Language Is Hard
by the fangirl in a wheelchair
Summary: Edit: Okay! This is a multichapter fic now! I hope you like bad language puns, because this story is gonna have TONS of them!
1. Two German Spies Walk Into A Bar

**During WWII, two German spies walk into a bar... (just a short cracky and punny story based off a joke I got from the YouTube, sorry if this has been done before or seems kinda lame, i'll post a more serious story again some other day)**

* * *

During World War II, two German spies walk into a bar, they agreed before that they won't ask for Schnapps as the locals would find it suspicious, so one of them orders in perfect english.

"Don't worry West, I got this." Prussia assures his brother, he then went over to the bar.

"I'm not so sure about this..." Germany watch his brother order.

Prussia sat down at one of the stools. "I would like two martinis please!"

"Dry?" Ask the barman.

"Nein mann, nicht drei, nur zwei!"

Germany facepalm at his brother's stupidity.

The barman immediately called the Allies on them, the Allies arrested the both of them.

* * *

 **Dry sounds like Drei which is three in German**


	2. Soy Milk

One morning in Spain...

"What's up with that stupid look on your face?" Romano asked Spain.

"What if soy milk was really just milk trying to introduce itself in Spanish?"

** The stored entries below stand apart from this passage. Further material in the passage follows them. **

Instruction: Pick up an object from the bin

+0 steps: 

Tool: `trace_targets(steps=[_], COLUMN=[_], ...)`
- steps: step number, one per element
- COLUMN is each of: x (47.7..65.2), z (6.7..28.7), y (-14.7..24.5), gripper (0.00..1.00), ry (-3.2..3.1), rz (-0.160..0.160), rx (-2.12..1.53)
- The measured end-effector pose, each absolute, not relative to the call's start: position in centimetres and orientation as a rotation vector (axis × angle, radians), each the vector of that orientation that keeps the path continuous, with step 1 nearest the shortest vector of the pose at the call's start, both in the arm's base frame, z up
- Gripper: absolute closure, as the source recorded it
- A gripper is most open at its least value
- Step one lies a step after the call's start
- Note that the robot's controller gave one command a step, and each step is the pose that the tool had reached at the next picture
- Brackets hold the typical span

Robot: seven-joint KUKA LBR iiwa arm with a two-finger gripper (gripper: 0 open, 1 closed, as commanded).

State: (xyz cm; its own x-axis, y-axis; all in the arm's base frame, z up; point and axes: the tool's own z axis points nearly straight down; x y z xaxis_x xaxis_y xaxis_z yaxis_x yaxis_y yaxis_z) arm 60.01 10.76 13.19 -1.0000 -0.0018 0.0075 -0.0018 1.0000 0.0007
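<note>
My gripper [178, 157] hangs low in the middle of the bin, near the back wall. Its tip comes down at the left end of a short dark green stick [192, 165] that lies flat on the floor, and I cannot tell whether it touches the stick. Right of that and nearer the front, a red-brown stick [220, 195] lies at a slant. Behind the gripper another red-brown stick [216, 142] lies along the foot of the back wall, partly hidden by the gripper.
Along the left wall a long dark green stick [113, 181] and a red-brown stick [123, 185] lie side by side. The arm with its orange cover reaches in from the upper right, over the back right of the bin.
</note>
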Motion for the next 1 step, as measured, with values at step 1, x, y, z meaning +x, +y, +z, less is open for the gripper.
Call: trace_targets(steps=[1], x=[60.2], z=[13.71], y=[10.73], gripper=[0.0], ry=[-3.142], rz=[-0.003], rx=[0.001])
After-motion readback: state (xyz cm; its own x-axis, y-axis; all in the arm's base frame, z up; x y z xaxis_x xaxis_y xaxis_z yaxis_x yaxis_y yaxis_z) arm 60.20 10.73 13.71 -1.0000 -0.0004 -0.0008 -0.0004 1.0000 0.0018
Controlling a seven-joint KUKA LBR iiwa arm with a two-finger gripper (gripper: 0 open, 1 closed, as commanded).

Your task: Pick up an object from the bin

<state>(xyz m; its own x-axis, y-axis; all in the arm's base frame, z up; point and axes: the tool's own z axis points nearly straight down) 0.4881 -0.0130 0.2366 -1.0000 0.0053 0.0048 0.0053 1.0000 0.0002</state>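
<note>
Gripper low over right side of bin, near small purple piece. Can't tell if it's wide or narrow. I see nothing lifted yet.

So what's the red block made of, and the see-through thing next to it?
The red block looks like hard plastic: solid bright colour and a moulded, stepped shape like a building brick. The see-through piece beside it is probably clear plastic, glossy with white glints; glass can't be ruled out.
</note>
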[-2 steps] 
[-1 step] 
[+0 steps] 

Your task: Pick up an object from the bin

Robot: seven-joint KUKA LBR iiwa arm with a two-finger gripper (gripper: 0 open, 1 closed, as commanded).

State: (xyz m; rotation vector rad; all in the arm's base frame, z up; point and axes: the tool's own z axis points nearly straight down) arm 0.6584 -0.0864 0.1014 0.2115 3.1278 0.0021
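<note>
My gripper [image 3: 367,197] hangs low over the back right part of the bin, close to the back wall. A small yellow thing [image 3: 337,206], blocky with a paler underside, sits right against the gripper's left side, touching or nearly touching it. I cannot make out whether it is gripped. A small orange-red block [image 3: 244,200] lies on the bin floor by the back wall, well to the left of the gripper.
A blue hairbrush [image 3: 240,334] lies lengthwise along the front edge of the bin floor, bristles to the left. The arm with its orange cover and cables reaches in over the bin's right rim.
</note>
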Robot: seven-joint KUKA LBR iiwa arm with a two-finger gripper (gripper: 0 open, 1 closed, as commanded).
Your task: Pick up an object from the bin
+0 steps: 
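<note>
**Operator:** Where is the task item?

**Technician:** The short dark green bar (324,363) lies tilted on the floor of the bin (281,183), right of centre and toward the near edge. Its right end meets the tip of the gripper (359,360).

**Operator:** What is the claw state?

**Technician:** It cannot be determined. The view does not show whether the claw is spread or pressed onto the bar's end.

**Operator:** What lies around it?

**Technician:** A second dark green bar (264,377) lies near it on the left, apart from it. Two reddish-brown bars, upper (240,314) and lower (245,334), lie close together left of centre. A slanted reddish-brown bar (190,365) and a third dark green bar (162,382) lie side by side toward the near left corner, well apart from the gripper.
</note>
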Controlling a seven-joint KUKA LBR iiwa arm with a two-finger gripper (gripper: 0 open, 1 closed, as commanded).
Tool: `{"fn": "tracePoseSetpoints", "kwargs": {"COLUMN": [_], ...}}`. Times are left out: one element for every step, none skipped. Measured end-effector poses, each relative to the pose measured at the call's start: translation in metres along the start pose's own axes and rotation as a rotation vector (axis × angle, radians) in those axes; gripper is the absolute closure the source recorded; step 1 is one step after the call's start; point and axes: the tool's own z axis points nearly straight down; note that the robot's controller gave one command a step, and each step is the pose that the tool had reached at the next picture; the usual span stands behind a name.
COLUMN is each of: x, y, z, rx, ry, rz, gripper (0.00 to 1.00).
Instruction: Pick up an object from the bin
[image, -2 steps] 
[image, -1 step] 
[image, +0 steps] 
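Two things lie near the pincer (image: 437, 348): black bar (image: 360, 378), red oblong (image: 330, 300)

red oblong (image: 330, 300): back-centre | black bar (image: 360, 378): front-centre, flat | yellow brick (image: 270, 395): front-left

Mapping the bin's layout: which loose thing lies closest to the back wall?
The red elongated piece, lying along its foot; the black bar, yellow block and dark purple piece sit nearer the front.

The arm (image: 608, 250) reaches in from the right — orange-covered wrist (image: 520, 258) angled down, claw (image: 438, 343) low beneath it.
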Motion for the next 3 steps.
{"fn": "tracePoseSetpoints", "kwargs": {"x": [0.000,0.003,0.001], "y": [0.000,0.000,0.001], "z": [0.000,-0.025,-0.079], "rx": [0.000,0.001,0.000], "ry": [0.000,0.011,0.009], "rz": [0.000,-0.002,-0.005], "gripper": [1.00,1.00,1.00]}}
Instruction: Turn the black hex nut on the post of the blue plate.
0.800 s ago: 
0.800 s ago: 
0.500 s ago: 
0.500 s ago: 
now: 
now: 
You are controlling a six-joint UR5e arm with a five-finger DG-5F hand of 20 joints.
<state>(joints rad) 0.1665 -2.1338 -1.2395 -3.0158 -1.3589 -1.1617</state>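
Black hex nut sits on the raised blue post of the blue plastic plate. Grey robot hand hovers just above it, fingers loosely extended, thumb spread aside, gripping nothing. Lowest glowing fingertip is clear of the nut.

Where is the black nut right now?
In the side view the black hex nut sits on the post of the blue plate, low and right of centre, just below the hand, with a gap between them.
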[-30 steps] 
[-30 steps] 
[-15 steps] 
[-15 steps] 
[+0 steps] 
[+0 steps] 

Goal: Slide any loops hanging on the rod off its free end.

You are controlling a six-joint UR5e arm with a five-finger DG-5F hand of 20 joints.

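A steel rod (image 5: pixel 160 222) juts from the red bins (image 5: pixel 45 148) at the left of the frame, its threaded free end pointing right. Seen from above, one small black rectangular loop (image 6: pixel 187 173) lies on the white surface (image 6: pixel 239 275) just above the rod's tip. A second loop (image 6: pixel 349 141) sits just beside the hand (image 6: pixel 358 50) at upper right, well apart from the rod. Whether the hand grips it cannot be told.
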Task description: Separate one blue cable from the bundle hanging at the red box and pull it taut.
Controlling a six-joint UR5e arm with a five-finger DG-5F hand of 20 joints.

"... I'm declaring independence from you."

* * *

 **Soy: I am in Spanish**


	3. I'm Looking For The Cat

**Slight NSFW and GerIta (I think)**

* * *

Italy found a stray cat and decided to take them home with him, he then introduced the cat to Germany, but the cat got scared of Germany and ran away, causing Italy to cry, so Germany offered to find the cat for Italy just to get him to stop crying.

While Germany was searching for the cat, he suddenly heard Romano's voice.

"Hey, potato bastard, what are doing peeking through bushes like a pervert?"

"Ich suche die katze."

"YOU WHAT?!"

Later...

"Germany, you're back! Did you find- Why do you have a black eye?!"

* * *

 **German: Ich suche die katze = i'm looking for the cat**

 **From what I've heard it would sound a lot like**

 **Italian: Io succhio il cazzo = I suck the dick**


	4. Retard

France is late to the G8 meeting, so England decided to text him.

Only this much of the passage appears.